Un elemento tan importante es la confianza, la cual se asienta en una serie de pilares. La experiencia y la especialización son fundamentales.

El derecho, como sucede con otras ramas del conocimiento es de gran amplitud y se desarrolla en una transformación constante.  Por todo ello, es fundamental la especialización a la hora de abordar el caso desde el punto de vista que sea necesario.

La experiencia es vital cuando se tiene que afrontar un juicio o conflicto a nivel jurídico con una cierta seguridad. No se puede ser especialista en derecho que no se ejerza o que se ejerze de manera escasa.

Toda la realidad puede terminar siendo dolorosa para los profesionales de la abogacía que están comenzando su andadura, pero los planes de estudio se centran en las enseñanzas teóricas.

Algo que es necesario destacar es que las cualidades de las que hemos hablado son precisas, pero que son insuficientes para poder encontrar el abogado de confianza.

Hay un gran valor, que normalmente no se expone, el cual está estrechamente relacionado con ejercer honestamente la profesión de abogado.

Pensemos que el abogado, no solo tiene que tener experiencia y especialización, de tal forma tiene que tener competencia y ser merecedor de la confianza en el caso de que actúe de manera diligente y se esfuerce a la hora de conocer y defender el asunto.

En este sentido hay que tener la intención de hacer las entrevistas que sean precisas con los clientes y de que se mantenga siempre abierto un canal que se dedique a la comunicación.

La relación que se establece entre abogado y cliente opera en una doble dirección no solo va a ser beneficiosa para poder tener más conocimientos sobre el caso en cuestión. Va a ser fundamental para los clientes, puesto que por la clase de asunto y las consecuencias que se puedan derivar, pueda sufrir una angustia tremenda.

El abogado debe estar disponible y existir una gran fluidez en la comunicación, de tal forma que se consolide de manera progresiva en cuanto a la confianza que se deposite en el abogado.

Un buen abogado, va a ser el que se preocupe por el asunto que se le vaya a encomendar y por la propia relación que se tenga con el cliente. De esta forma se conseguirá que el abogado pase a ser un buen abogado para los que le contraten, un abogado de total confianza.

En el caso de que el cliente potencial reflexione sobre las diferentes cualidades que tenga que reunir un buen abogado no puede pretender que el coste sea económico.

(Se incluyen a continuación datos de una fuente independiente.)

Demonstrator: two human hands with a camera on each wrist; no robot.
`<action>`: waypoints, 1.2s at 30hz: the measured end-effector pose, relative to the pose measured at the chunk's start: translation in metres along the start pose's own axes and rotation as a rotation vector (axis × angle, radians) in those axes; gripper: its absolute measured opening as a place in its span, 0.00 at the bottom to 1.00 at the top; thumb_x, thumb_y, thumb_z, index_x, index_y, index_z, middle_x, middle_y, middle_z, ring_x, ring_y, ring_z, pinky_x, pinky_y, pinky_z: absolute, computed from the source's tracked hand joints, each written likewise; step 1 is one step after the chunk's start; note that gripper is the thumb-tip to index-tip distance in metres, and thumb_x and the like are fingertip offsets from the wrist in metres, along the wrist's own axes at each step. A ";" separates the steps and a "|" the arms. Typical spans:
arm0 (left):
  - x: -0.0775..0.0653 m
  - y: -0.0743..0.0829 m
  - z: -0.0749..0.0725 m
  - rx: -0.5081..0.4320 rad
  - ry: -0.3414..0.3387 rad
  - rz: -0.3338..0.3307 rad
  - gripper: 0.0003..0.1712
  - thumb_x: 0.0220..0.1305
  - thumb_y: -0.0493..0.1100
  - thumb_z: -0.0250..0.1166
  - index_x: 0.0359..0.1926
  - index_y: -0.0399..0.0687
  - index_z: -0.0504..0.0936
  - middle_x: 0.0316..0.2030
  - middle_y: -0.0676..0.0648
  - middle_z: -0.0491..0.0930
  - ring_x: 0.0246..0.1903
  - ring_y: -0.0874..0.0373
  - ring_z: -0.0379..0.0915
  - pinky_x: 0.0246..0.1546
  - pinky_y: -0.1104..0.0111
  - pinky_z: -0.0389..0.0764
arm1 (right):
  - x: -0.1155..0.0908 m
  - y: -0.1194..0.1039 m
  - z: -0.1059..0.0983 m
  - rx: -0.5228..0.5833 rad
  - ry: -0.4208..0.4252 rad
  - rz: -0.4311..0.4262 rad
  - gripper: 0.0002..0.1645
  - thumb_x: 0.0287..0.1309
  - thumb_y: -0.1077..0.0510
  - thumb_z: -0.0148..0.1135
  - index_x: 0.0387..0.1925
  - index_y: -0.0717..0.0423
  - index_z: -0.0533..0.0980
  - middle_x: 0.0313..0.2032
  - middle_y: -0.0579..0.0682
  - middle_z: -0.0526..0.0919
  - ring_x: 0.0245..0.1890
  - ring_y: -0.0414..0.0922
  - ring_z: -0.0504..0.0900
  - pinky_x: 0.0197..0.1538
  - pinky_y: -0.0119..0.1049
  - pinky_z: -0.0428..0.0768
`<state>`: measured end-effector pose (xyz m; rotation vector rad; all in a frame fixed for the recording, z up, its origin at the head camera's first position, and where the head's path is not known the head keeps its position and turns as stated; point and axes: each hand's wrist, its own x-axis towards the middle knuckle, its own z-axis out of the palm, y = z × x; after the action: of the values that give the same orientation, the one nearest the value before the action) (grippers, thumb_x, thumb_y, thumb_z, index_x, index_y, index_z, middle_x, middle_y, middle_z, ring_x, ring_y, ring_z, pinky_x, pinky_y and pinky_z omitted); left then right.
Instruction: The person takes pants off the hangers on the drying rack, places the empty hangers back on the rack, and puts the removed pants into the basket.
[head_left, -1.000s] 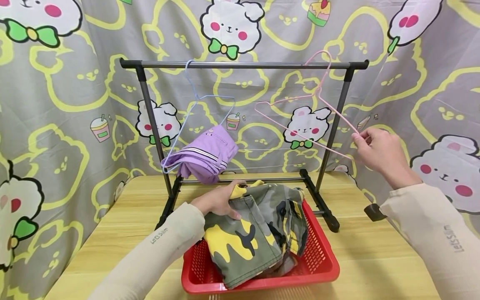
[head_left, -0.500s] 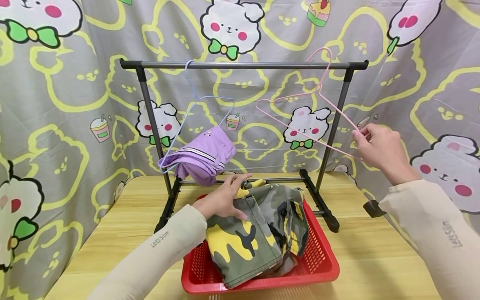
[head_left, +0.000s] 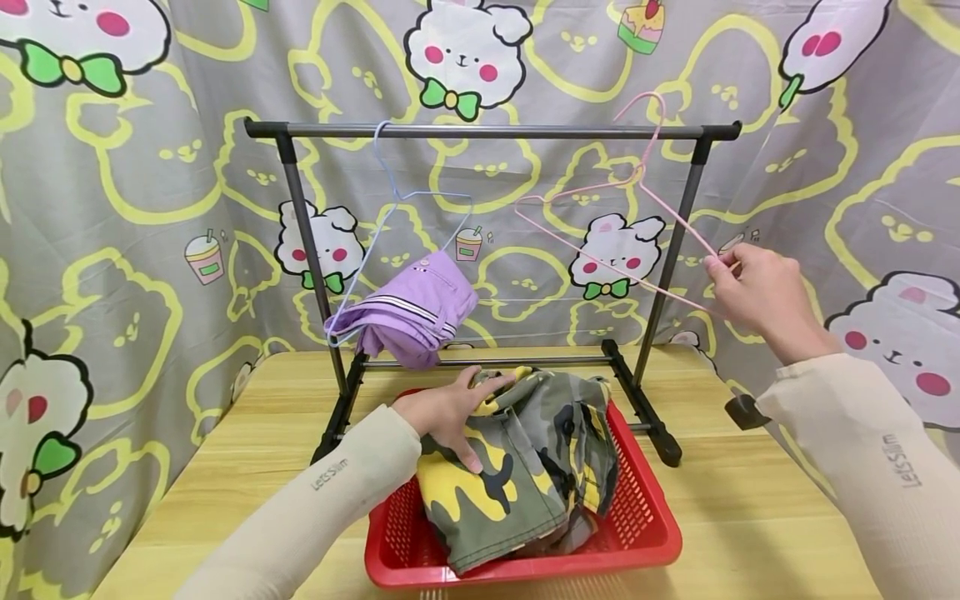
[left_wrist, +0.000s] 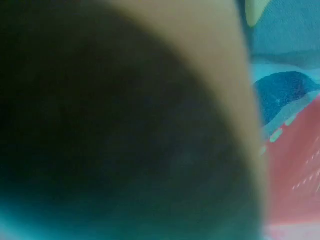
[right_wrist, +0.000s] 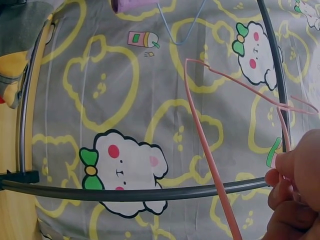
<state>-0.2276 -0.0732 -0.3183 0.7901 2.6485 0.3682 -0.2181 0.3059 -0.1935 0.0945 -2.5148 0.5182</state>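
Note:
My right hand (head_left: 768,304) pinches one sloping arm of a bare pink clothes hanger (head_left: 611,271); its hook rises above the rack's rail, on the right. In the right wrist view, that hand (right_wrist: 295,192) has thumb and fingers closed on the hanger (right_wrist: 205,145). My left hand (head_left: 450,417) lies over a folded camouflage garment (head_left: 517,492) in green, grey, black and yellow, thumb and fingers spread. The garment fills a red plastic basket (head_left: 660,533). The left wrist view is mostly blocked by a dark blur, with a strip of garment (left_wrist: 285,40) and basket (left_wrist: 295,185) at its right.
A grey metal clothes rack (head_left: 510,131) with black feet stands behind the basket on the wooden table (head_left: 735,500). From its left side a blue hanger (head_left: 386,218) hangs tilted, carrying folded purple pants (head_left: 420,304). A patterned curtain (head_left: 517,287) closes off the back and sides.
My left hand has let go of the garment's upper edge, and its fingers have spread and settled a little further right. The pink hanger has risen slightly in my right hand.

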 end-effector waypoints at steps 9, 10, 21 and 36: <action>0.005 0.005 0.007 0.107 -0.048 -0.092 0.78 0.32 0.53 0.83 0.74 0.81 0.35 0.75 0.45 0.30 0.36 0.56 0.76 0.30 0.67 0.76 | 0.004 -0.002 0.001 0.011 -0.008 0.006 0.26 0.71 0.44 0.45 0.35 0.63 0.74 0.24 0.57 0.75 0.31 0.58 0.71 0.27 0.45 0.64; 0.005 0.005 0.008 0.121 -0.048 -0.098 0.78 0.32 0.54 0.83 0.74 0.81 0.35 0.75 0.45 0.31 0.34 0.57 0.75 0.28 0.67 0.76 | 0.004 -0.003 0.001 0.012 -0.012 0.011 0.26 0.71 0.44 0.45 0.35 0.64 0.74 0.24 0.57 0.75 0.30 0.58 0.70 0.26 0.45 0.64; 0.016 0.013 0.010 0.105 0.016 -0.077 0.75 0.36 0.59 0.80 0.74 0.79 0.33 0.75 0.42 0.28 0.63 0.38 0.62 0.45 0.56 0.78 | 0.009 -0.005 0.003 0.016 -0.029 0.018 0.27 0.71 0.43 0.44 0.37 0.64 0.76 0.27 0.58 0.76 0.29 0.57 0.71 0.23 0.44 0.65; 0.037 0.036 0.006 0.171 0.066 -0.001 0.66 0.40 0.65 0.77 0.74 0.81 0.42 0.76 0.46 0.32 0.72 0.37 0.37 0.58 0.34 0.59 | 0.009 -0.006 0.004 0.022 -0.039 0.034 0.26 0.71 0.44 0.45 0.37 0.64 0.75 0.28 0.59 0.76 0.31 0.57 0.71 0.24 0.44 0.65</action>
<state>-0.2370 -0.0226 -0.3213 0.8414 2.7696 0.1715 -0.2265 0.2987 -0.1897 0.0707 -2.5526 0.5633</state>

Si se quiere contratar un abogado especialista, con experiencia y que esté comprometido con el asunto y dispuesto a que nos puede atender en todo momento. En este sentido, los honorarios existentes deben estar proporcionados razonablemente con este tipo de valores.

El que se lleve una causa que no se haya presupuesto bien, es algo que puede terminar repercutiendo de manera negativa sobre el propio funcionamiento como tal del despacho de abogados.

No hace falta que se cobre de manera desorbitada, pero sí que es fundamental que se cobre en proporción al trabajo realizado y el tiempo que se empeñe en cada uno de los casos.